# [Aim of the task]
Word for word, restate the lines from the start of the data down to the line with "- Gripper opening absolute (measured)", both included.

Segment Start: Dataset records

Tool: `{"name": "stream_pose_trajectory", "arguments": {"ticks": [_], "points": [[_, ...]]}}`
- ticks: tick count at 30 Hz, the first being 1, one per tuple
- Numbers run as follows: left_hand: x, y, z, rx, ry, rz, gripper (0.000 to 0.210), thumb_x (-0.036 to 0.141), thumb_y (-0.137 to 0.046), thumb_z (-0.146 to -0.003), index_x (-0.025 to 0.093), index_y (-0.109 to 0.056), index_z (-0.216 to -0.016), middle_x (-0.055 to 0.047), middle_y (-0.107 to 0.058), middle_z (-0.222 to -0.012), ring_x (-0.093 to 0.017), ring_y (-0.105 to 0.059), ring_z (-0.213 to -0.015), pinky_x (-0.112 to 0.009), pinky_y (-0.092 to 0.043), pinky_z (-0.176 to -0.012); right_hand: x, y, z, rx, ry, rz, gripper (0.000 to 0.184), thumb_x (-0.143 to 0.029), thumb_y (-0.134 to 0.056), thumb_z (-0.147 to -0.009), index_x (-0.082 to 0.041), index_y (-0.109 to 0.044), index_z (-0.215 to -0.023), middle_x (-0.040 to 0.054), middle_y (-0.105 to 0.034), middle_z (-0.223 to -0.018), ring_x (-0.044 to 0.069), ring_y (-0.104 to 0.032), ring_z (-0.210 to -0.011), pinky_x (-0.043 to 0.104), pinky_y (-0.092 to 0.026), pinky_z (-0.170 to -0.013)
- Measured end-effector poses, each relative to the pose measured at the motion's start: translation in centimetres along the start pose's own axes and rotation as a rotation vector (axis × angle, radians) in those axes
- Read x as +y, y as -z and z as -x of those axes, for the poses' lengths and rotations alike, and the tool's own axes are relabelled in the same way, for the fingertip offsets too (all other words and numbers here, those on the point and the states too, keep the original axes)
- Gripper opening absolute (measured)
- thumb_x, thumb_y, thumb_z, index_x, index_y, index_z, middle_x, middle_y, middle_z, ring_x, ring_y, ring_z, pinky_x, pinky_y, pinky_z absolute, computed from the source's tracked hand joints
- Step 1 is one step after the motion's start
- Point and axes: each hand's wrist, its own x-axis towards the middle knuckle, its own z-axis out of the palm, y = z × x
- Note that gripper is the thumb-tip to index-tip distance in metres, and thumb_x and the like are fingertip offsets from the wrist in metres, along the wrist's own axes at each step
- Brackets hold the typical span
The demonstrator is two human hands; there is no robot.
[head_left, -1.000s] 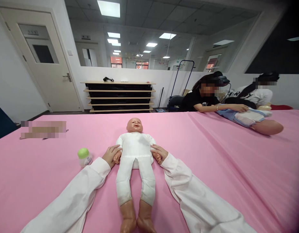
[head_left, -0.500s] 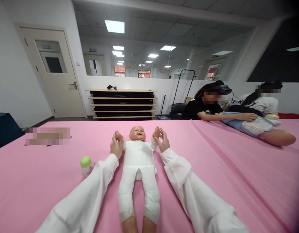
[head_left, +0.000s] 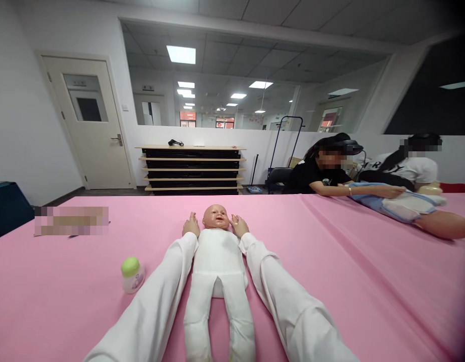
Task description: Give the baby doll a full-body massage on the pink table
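Note:
A baby doll (head_left: 221,251) with a white cloth body lies face up on the pink cloth, its head away from me. My left hand (head_left: 191,226) is closed round the doll's arm on the left side of its head. On the other side, my right hand (head_left: 240,227) is closed round the other arm, close to the doll's cheek. The doll's arms are mostly hidden by my hands and white sleeves. Left of my left forearm stands a small jar (head_left: 132,275) with a green lid.
Pink cloth (head_left: 311,281) covers the wide table. At the right, a person in a black top (head_left: 318,173) handles another doll (head_left: 443,223) in blue and white clothing; a second person sits beyond. A blurred-out item (head_left: 72,221) lies at the far left.
Both my hands have moved inward with the doll's arms, closer to its head. My view has tilted up slightly, so the doll's feet have left the picture.

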Motion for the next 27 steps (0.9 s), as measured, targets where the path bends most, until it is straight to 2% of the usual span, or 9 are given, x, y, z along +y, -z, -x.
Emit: {"name": "stream_pose_trajectory", "arguments": {"ticks": [3,8,12,16,18,21,24,26,27], "points": [[-0.3,-0.3,-0.7,-0.04,0.014,-0.039,0.044,0.032,-0.036,-0.087,0.022,-0.035,-0.13,-0.014,-0.058,-0.113,-0.024,-0.055,-0.104,-0.034,-0.038,-0.087,-0.4,-0.2,0.3,-0.057,0.06,0.086,0.037,-0.03,-0.046,-0.082,-0.02,-0.048,-0.118,0.0079,-0.053,-0.119,0.02,-0.05,-0.106,0.027,-0.037,-0.086],[-0.8,-0.8,-1.1,-0.059,0.021,-0.073,0.048,0.035,-0.038,-0.086,0.024,-0.03,-0.132,-0.014,-0.058,-0.113,-0.022,-0.058,-0.099,-0.033,-0.039,-0.085,-0.7,-0.5,1.0,-0.073,0.055,0.17,0.039,-0.031,-0.037,-0.087,-0.021,-0.041,-0.124,0.01,-0.055,-0.113,0.021,-0.055,-0.095,0.03,-0.039,-0.078],[-1.0,-1.0,-0.9,-0.043,0.021,-0.088,0.061,0.037,-0.046,-0.082,0.021,-0.024,-0.136,-0.019,-0.057,-0.11,-0.027,-0.058,-0.098,-0.038,-0.041,-0.082,-0.6,-0.4,1.2,-0.061,0.111,0.191,0.037,-0.026,-0.04,-0.085,-0.022,-0.043,-0.122,0.0087,-0.048,-0.124,0.021,-0.055,-0.095,0.03,-0.039,-0.08],[-0.5,-0.5,0.2,0.0,0.019,-0.083,0.063,0.032,-0.05,-0.08,0.023,-0.024,-0.136,-0.017,-0.059,-0.105,-0.028,-0.058,-0.097,-0.039,-0.042,-0.08,-1.1,-0.2,1.8,0.006,0.123,0.153,0.04,-0.024,-0.041,-0.083,-0.02,-0.043,-0.123,0.0099,-0.047,-0.125,0.023,-0.054,-0.098,0.033,-0.041,-0.083],[0.1,0.2,1.2,0.032,0.01,-0.082,0.061,0.031,-0.045,-0.083,0.024,-0.02,-0.138,-0.017,-0.057,-0.108,-0.027,-0.058,-0.098,-0.039,-0.042,-0.081,-1.6,0.2,2.3,0.084,0.101,0.112,0.044,-0.026,-0.037,-0.085,-0.016,-0.035,-0.128,0.0139,-0.045,-0.127,0.025,-0.052,-0.104,0.036,-0.041,-0.087],[1.0,2.1,3.4,0.138,-0.066,-0.02,0.066,0.033,-0.04,-0.085,0.024,-0.004,-0.14,-0.016,-0.051,-0.121,-0.027,-0.054,-0.106,-0.039,-0.041,-0.084,-1.9,1.5,3.5,0.23,0.118,0.014,0.054,-0.031,-0.03,-0.086,-0.01,-0.018,-0.134,0.018,-0.034,-0.134,0.024,-0.042,-0.118,0.038,-0.038,-0.094],[1.1,4.5,6.3,0.241,-0.222,0.206,0.08,0.033,-0.049,-0.08,0.021,0.003,-0.14,-0.012,-0.055,-0.116,-0.025,-0.055,-0.105,-0.035,-0.043,-0.083,-1.4,3.3,5.7,0.334,0.36,-0.245,0.061,-0.036,-0.035,-0.084,-0.011,-0.012,-0.135,0.0166,-0.031,-0.137,0.022,-0.034,-0.126,0.041,-0.033,-0.1],[0.4,5.9,8.4,0.221,-0.345,0.308,0.078,0.025,-0.052,-0.077,0.02,-0.006,-0.139,-0.007,-0.058,-0.11,-0.02,-0.056,-0.102,-0.032,-0.044,-0.085,-0.8,4.7,7.8,0.291,0.505,-0.382,0.064,-0.036,-0.041,-0.082,-0.013,-0.014,-0.135,0.0161,-0.033,-0.136,0.022,-0.033,-0.127,0.043,-0.031,-0.102],[-0.1,6.4,9.4,0.177,-0.409,0.325,0.073,0.022,-0.053,-0.076,0.02,-0.014,-0.138,-0.006,-0.06,-0.107,-0.018,-0.057,-0.1,-0.031,-0.043,-0.086,-0.6,5.4,9.1,0.229,0.527,-0.407,0.064,-0.036,-0.044,-0.081,-0.014,-0.017,-0.135,0.0157,-0.036,-0.135,0.021,-0.035,-0.126,0.043,-0.031,-0.103]]}}
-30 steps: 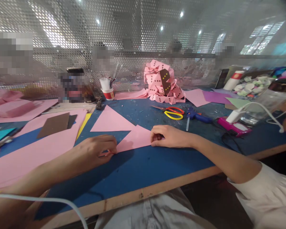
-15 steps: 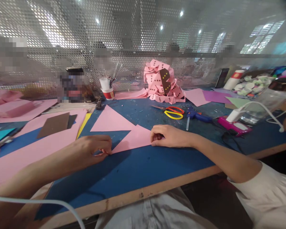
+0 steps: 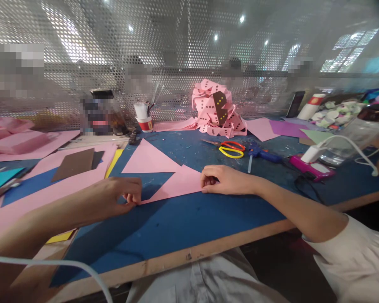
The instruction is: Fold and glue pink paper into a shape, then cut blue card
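Observation:
A pink paper triangle [image 3: 175,185] lies on the blue work surface in front of me, its long edge towards me. My left hand [image 3: 124,195] pinches its left corner between thumb and fingers. At the other end, my right hand [image 3: 217,179] has curled fingers closed on the right corner, which they partly hide. Just behind, touching or slightly overlapped by it, is a second pink paper triangle [image 3: 148,159] lying flat. Scissors [image 3: 232,149] with red and yellow handles and a blue glue gun [image 3: 262,153] rest beyond my right hand.
A folded pink paper model [image 3: 216,108] with dark dots stands at the back. A paper cup [image 3: 144,124] holds tools. Brown paper [image 3: 74,164] and pink sheets [image 3: 6,219] spread on the left. A magenta power strip [image 3: 312,167] sits at right; a white cable [image 3: 60,261] crosses the lower left.
My left hand has slid a little to the left, baring more of the paper triangle's left corner. My right hand stays at the right corner. The view has shifted slightly.

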Available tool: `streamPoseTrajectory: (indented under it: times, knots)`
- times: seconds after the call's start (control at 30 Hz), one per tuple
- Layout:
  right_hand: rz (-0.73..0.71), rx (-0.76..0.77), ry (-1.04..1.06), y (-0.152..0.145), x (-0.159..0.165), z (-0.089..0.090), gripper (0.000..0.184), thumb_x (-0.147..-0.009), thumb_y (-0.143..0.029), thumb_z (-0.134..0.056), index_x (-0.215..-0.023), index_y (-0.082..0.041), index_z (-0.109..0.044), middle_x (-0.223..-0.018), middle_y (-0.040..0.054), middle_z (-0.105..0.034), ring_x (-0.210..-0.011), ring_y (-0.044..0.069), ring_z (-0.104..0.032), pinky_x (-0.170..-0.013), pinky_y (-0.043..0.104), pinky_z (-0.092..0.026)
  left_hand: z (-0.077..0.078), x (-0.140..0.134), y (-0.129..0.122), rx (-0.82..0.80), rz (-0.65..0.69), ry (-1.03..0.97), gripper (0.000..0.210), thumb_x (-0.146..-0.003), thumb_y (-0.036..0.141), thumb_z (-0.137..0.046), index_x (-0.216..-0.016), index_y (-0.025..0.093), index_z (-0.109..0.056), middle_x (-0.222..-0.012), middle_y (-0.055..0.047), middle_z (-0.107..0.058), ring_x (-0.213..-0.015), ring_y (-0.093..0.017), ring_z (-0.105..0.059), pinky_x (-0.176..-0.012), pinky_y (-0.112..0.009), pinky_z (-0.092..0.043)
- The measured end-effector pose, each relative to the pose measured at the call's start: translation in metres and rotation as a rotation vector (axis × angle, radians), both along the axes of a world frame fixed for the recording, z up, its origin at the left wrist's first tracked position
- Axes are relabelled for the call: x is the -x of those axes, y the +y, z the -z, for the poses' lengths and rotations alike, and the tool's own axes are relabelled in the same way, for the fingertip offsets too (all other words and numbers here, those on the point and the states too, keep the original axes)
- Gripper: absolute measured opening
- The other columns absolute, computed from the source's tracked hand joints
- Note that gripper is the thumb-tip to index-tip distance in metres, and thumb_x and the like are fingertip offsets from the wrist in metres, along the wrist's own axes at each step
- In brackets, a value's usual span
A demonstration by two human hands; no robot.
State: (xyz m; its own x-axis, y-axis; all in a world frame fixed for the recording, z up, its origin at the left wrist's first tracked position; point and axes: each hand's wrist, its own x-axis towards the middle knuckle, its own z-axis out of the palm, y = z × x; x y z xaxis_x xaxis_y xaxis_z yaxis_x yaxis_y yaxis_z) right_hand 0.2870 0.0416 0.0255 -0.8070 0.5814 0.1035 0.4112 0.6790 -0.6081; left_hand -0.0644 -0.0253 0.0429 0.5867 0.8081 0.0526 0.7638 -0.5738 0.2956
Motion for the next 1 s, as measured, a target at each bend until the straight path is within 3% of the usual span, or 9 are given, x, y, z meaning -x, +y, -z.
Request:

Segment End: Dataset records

# [Task solution]
Tool: `{"name": "stream_pose_trajectory", "arguments": {"ticks": [_], "points": [[_, ...]]}}`
- ticks: tick count at 30 Hz, the first being 1, one per tuple
- Numbers run as follows: left_hand: x, y, z, rx, ry, rz, gripper (0.000 to 0.210), thumb_x (-0.036 to 0.141), thumb_y (-0.137 to 0.046), thumb_z (-0.146 to -0.003), index_x (-0.025 to 0.093), index_y (-0.109 to 0.056), index_z (-0.216 to -0.016), middle_x (-0.055 to 0.047), middle_y (-0.107 to 0.058), middle_z (-0.222 to -0.012), ring_x (-0.093 to 0.017), ring_y (-0.105 to 0.059), ring_z (-0.213 to -0.015), pinky_x (-0.112 to 0.009), pinky_y (-0.092 to 0.043), pinky_z (-0.176 to -0.012); right_hand: x, y, z, rx, ry, rz, gripper (0.000 to 0.184), thumb_x (-0.143 to 0.029), thumb_y (-0.134 to 0.056), thumb_z (-0.147 to -0.009), index_x (-0.082 to 0.041), index_y (-0.109 to 0.044), index_z (-0.215 to -0.023), middle_x (-0.040 to 0.054), middle_y (-0.105 to 0.034), middle_z (-0.223 to -0.018), ring_x (-0.044 to 0.069), ring_y (-0.104 to 0.032), ring_z (-0.210 to -0.011), pinky_x (-0.043 to 0.104), pinky_y (-0.092 to 0.026), pinky_z (-0.170 to -0.013)
- Measured end-effector poses, each relative to the pose measured at the motion's start: translation in centimetres along the start pose's own axes and rotation as a rotation vector (axis × angle, radians) in those axes
- Read x as +y, y as -z and z as -x of those axes, for the poses' lengths and rotations alike, and the tool's own axes are relabelled in the same way, for the fingertip offsets too (all other words and numbers here, those on the point and the states too, keep the original axes)
- Gripper opening absolute (measured)

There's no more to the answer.